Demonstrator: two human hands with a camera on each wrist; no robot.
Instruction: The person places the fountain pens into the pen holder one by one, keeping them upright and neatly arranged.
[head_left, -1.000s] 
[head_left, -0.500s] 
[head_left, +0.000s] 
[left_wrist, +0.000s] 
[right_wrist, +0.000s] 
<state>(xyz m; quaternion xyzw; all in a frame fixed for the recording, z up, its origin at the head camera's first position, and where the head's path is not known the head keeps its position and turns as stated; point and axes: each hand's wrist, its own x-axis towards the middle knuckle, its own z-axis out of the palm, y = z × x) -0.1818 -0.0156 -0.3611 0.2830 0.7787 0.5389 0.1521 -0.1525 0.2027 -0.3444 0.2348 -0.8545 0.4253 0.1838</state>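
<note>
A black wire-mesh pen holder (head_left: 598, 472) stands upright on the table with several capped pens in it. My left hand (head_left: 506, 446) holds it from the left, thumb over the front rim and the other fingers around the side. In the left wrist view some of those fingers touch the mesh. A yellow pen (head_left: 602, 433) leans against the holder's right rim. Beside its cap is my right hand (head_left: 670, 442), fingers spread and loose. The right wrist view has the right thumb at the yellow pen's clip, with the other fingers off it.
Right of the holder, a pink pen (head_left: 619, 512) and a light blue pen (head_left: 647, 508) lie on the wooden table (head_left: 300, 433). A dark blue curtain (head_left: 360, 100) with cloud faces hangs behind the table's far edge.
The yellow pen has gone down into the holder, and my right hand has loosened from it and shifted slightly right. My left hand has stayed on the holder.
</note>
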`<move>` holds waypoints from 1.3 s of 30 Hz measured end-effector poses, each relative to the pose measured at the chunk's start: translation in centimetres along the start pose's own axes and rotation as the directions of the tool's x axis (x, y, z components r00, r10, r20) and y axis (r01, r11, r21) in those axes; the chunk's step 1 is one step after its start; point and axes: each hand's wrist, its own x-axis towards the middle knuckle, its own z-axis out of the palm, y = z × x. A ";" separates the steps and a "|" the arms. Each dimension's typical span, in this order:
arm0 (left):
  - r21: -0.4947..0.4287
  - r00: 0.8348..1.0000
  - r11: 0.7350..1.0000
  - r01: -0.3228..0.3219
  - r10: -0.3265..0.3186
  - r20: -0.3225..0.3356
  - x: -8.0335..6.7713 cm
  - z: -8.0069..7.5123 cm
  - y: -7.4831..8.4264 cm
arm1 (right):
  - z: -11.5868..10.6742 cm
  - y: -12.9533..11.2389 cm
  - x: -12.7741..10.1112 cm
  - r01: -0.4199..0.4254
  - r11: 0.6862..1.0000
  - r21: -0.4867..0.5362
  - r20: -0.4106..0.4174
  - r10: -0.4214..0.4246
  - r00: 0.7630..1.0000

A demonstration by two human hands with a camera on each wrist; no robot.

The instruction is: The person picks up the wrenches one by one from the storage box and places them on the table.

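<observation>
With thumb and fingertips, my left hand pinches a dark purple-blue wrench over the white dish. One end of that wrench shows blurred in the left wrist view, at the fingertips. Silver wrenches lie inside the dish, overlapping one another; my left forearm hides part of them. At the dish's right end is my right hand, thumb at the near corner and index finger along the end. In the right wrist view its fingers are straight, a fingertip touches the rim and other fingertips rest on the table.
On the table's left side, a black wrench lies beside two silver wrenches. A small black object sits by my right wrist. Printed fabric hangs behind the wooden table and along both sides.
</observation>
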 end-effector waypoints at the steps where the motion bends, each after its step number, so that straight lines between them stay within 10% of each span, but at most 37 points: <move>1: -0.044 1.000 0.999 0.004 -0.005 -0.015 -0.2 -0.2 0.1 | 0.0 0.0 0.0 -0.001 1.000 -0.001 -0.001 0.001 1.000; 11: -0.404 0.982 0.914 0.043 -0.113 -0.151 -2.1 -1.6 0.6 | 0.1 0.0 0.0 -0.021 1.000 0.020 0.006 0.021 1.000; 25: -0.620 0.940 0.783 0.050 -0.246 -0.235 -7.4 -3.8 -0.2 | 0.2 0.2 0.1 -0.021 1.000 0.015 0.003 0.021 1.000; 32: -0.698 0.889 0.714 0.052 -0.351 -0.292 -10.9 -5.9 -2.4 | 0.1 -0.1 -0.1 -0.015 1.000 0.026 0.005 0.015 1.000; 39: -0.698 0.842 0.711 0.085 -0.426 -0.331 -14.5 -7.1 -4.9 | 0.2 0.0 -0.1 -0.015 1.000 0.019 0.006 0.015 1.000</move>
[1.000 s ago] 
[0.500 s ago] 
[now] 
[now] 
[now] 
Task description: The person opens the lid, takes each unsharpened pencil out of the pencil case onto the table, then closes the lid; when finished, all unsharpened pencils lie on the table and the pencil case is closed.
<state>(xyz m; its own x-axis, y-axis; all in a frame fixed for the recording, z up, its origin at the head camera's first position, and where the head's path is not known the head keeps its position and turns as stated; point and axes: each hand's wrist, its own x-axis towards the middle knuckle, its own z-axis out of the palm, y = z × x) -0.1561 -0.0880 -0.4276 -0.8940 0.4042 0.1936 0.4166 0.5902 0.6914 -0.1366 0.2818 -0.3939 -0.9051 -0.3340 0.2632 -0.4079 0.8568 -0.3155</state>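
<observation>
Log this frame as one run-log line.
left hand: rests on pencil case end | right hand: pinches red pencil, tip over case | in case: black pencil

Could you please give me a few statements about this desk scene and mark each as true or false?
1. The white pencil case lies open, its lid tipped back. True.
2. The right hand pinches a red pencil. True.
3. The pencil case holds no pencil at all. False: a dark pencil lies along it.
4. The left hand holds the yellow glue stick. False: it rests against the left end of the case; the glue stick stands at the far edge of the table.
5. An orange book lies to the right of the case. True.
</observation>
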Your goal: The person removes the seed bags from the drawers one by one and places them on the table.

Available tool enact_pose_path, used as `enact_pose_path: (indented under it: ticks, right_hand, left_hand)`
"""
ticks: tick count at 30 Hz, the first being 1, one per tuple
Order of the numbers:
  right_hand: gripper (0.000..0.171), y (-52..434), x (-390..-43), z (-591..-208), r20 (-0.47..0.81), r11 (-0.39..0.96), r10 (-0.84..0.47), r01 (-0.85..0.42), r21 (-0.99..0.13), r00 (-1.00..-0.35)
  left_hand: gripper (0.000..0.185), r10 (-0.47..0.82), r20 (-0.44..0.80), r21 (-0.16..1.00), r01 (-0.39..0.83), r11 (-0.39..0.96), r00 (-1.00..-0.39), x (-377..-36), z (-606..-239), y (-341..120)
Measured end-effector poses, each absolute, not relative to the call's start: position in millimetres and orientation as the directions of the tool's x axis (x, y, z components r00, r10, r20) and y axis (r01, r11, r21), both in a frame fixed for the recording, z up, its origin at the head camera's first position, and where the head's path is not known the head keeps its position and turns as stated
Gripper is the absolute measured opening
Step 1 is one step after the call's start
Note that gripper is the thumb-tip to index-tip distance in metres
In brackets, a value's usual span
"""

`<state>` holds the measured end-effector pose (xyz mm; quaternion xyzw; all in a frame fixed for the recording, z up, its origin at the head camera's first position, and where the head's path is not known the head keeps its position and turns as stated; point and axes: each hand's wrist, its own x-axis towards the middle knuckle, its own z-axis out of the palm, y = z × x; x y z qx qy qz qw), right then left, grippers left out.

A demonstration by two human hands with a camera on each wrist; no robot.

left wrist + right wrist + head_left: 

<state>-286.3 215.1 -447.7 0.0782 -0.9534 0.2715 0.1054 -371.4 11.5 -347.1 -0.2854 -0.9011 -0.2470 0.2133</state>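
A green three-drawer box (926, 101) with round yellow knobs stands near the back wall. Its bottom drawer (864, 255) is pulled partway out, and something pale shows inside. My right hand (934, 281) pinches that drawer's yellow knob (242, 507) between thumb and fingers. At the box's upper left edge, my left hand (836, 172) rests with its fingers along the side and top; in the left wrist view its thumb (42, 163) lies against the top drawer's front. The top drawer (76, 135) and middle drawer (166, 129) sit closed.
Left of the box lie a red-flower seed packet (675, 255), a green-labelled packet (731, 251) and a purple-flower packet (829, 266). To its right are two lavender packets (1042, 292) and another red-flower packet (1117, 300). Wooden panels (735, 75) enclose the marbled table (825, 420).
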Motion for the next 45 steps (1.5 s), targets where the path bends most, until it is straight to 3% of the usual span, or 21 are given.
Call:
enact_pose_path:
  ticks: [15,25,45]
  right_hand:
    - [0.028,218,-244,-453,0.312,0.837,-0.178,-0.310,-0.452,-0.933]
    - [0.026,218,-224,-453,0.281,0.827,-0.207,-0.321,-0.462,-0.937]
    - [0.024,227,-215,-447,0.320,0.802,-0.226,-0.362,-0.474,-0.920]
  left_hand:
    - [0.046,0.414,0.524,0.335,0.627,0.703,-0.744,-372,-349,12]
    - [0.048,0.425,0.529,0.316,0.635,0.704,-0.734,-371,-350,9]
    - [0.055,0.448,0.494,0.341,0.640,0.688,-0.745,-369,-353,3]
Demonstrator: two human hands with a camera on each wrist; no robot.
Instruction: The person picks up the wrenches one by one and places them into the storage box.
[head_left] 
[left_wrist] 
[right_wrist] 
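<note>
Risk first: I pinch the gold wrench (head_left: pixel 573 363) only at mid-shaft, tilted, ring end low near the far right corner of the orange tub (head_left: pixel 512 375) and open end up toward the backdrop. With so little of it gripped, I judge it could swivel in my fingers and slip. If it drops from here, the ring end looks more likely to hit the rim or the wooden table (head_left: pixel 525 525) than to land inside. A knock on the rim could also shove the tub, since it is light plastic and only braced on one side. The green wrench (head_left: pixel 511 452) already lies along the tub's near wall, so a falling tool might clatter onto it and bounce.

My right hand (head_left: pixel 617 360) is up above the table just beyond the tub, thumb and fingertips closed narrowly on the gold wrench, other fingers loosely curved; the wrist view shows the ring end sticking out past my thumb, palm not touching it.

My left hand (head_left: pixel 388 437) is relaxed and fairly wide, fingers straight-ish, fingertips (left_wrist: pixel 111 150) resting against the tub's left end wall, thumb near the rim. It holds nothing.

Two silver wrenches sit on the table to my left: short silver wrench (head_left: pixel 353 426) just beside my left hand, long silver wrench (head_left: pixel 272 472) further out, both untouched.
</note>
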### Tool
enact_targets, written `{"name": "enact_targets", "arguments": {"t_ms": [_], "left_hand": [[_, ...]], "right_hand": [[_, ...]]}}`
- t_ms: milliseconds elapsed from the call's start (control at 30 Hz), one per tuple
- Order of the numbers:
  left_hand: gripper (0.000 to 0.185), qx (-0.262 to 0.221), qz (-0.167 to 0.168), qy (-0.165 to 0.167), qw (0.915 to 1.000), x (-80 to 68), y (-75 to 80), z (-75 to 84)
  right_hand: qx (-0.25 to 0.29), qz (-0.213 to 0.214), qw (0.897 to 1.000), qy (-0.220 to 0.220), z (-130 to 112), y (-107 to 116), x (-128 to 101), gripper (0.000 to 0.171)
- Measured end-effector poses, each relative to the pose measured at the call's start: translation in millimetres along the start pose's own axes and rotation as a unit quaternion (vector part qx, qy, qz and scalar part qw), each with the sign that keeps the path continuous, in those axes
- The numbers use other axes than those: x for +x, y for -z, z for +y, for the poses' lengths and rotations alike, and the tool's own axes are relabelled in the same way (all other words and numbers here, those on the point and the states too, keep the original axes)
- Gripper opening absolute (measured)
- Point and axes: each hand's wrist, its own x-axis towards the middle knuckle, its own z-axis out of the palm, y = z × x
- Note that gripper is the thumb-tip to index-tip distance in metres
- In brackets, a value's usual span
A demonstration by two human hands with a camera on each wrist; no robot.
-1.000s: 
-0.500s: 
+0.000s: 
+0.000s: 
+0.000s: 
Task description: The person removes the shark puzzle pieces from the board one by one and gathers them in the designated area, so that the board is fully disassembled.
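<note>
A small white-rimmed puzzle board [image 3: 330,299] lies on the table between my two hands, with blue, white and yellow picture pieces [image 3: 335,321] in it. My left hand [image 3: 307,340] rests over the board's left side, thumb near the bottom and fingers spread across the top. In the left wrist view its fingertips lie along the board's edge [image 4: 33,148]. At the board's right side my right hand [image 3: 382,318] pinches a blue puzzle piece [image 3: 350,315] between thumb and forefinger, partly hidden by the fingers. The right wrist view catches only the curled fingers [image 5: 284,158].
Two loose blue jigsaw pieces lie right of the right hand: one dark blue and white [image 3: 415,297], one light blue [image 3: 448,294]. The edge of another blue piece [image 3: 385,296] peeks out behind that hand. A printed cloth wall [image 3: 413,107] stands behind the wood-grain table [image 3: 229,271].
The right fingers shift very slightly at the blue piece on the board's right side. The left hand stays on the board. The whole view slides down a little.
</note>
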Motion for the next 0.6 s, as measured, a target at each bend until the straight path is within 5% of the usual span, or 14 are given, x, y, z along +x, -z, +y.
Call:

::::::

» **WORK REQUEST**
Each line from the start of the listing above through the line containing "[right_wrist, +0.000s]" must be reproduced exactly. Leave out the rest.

» **TASK RESPONSE**
Demonstrator: two human hands with a camera on each wrist; no robot.
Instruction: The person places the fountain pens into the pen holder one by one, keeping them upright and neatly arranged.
[head_left, -1.000s] 
[head_left, -0.500s] 
[head_left, +0.000s] 
[left_wrist, +0.000s] 
[right_wrist, +0.000s] 

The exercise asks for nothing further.